Some innate force propels me when someone tells me I can't do something. It sets a chain reaction prompting me to fulfill this new desire. I remember when I first began camping with my boys. I was an older parent and my children were quite young. In the beginning I went with friends relishing the closeness of comradery incase the inevitable would happen.
But soon, due to other expectations, my friend's list dwindled and I was left alone. Fearing I may not take the annual camping trip I decided to set out alone with my two boys, the oldest not yet eight. Oh, and how I was met with such displeasure from family and friends "Are you insane? You can't go alone for 14 days on the road yourself!"
"You are not thinking clearly. Then you can't go to remote places any longer."
"Please tell me you are not thinking of doing this again this year with a car that barely runs."
But these helpful voices only made me more determined to not undermine the open highway before me. I was destined to become a summer traveler enjoying God's country as I puttered along in tow with my camper. Did I ever regret it when the inevitable occurred and I was forced to find service stations? Never! Not once would I turn back or forfeit the next future adventure. I knew God protected me always against my "giants".
Today's verse takes place at the point during the Exodus of Israel when the tribes were camped in the desert preparing to take possession of what God had promised. Twelve men, including Joshua and Caleb, were sent by Moses to reconnoiter the Promised Land.

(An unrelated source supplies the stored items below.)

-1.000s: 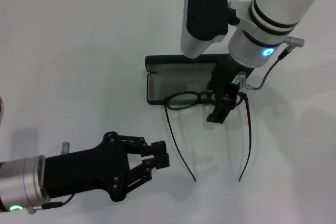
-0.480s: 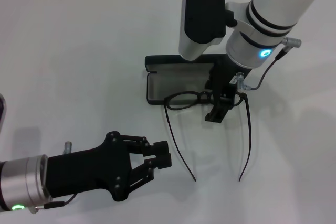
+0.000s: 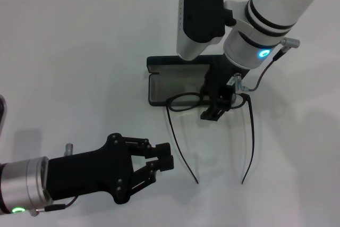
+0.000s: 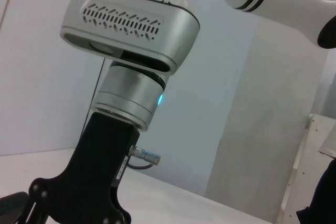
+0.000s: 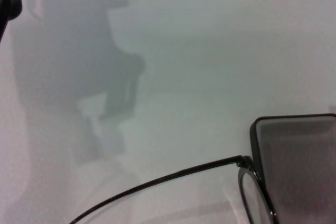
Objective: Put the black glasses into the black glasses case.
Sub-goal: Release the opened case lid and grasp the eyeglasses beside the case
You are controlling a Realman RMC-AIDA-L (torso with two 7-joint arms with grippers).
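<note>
Head overhead — wrists low, close

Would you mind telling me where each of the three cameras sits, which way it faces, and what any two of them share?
Head view: on the robot's head, looking forward and down at the white table; shows the black glasses, the open black glasses case, the right gripper at the frame and the left gripper near the front.
Left wrist view: on the left arm, looking up across at the right arm.
Right wrist view: on the right arm, looking down at the table; no own fingers show.
Shared: head and right wrist views both show glasses and case.
</note>
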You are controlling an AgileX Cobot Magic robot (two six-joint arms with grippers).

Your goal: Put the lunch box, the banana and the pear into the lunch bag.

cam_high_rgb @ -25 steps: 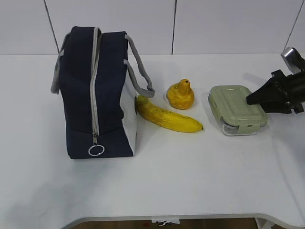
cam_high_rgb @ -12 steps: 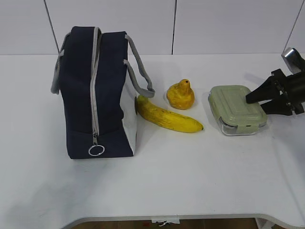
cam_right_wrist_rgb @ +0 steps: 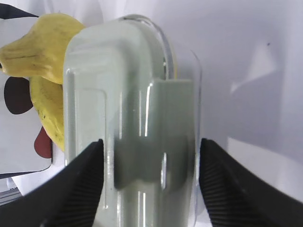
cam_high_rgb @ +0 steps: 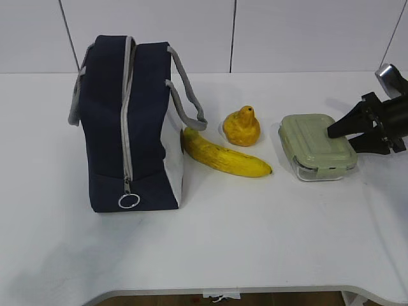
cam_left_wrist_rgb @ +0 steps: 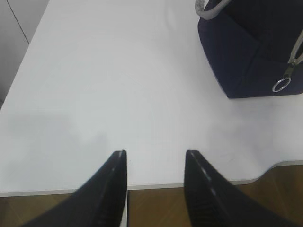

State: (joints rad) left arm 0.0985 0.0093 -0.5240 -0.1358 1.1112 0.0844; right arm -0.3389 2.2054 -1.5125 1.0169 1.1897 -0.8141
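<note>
1. Table (cam_high_rgb: 255,242): white, holds everything.
2. Lunch bag (cam_high_rgb: 105,127): stands upright at the left, same spot as a moment ago. Grey zipper (cam_high_rgb: 127,108) looks shut all the way down to the ring pull (cam_high_rgb: 129,201), so probably needs opening before anything goes in.
3. Lunch box (cam_high_rgb: 315,145): sits flat at the right with its green lid on, well apart from the bag. Not lifted, not moved.
4. Banana (cam_high_rgb: 223,156): lies between bag and box, one end almost touching the bag's white end panel. Not moved.
5. Pear (cam_high_rgb: 241,129): sits just behind the banana, neck up. Not moved.
6. Right gripper (cam_right_wrist_rgb: 150,142): has crept a tiny bit closer over the right end of the lunch box in the last second. Jaws wide apart, one on each long side of the box, not yet squeezing. Looks like the start of the first pick-up; next probably down a little, then a squeeze.
7. Left gripper (cam_left_wrist_rgb: 155,153): hangs over the bare near-left table edge, jaws apart, holding nothing, bag corner far ahead.
</note>
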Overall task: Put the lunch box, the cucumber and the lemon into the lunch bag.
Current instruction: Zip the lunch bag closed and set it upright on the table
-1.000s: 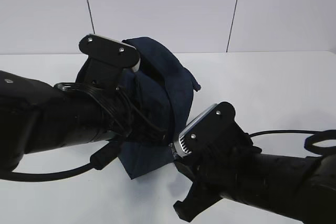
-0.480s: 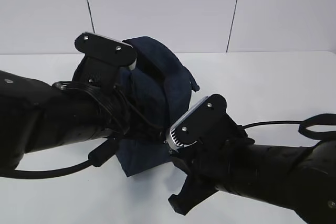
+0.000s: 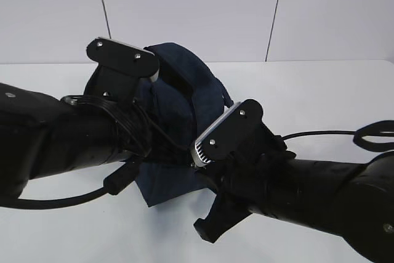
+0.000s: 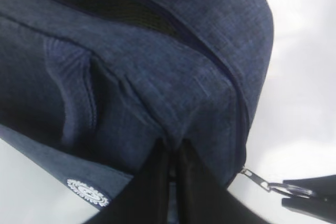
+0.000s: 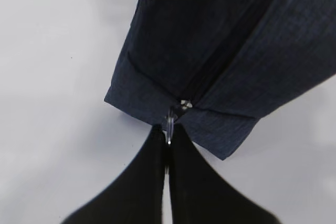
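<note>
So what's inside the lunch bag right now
Only dark mesh lining shows through the gap under the lunch bag's flap. Whether it holds anything is hidden; no lunch box, cucumber or lemon is visible in any view.

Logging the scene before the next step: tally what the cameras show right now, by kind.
Lunch bag: 1
Zipper ring pull: 1
Grippers: 2, left gripper and right gripper
Lunch box, cucumber, lemon: 0 in view
Total: 4

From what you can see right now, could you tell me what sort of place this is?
Probably a lab or test bench rather than a kitchen: a bare white table, plain white wall panels, and only the lunch bag between the two robot arms.
</note>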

When the spies returned from quietly observing their new undertakings, all twelve reported that it was a good land and well worth it. Flowing with milk and honey, none of these travelers would ever want for again. But ten of the twelve did not have the faith to be brave. They were not by nature as adventurous as Caleb and Joshua. They told the people that there were giants in the land, and that the Israelites could not defeat them.
This incident reminds me of what we often face in life with our faith. We think God might be asking us to take a risk. We carefully analyze the situation only to discover there are "giants" in this new endeavor and opt out silently.
You need to understand that God is bigger than these giants in your life. God wants you to succeed and needs you to listen to your faith and take risks, even if you are emotionally disconnected. What iore unnerving is looking back and not making the attempt. Then spending your life wandering in the wilderness of "I wish I had" for enternity. God wants you to be like Caleb and say, "Yes, I can do this with your help, Lord."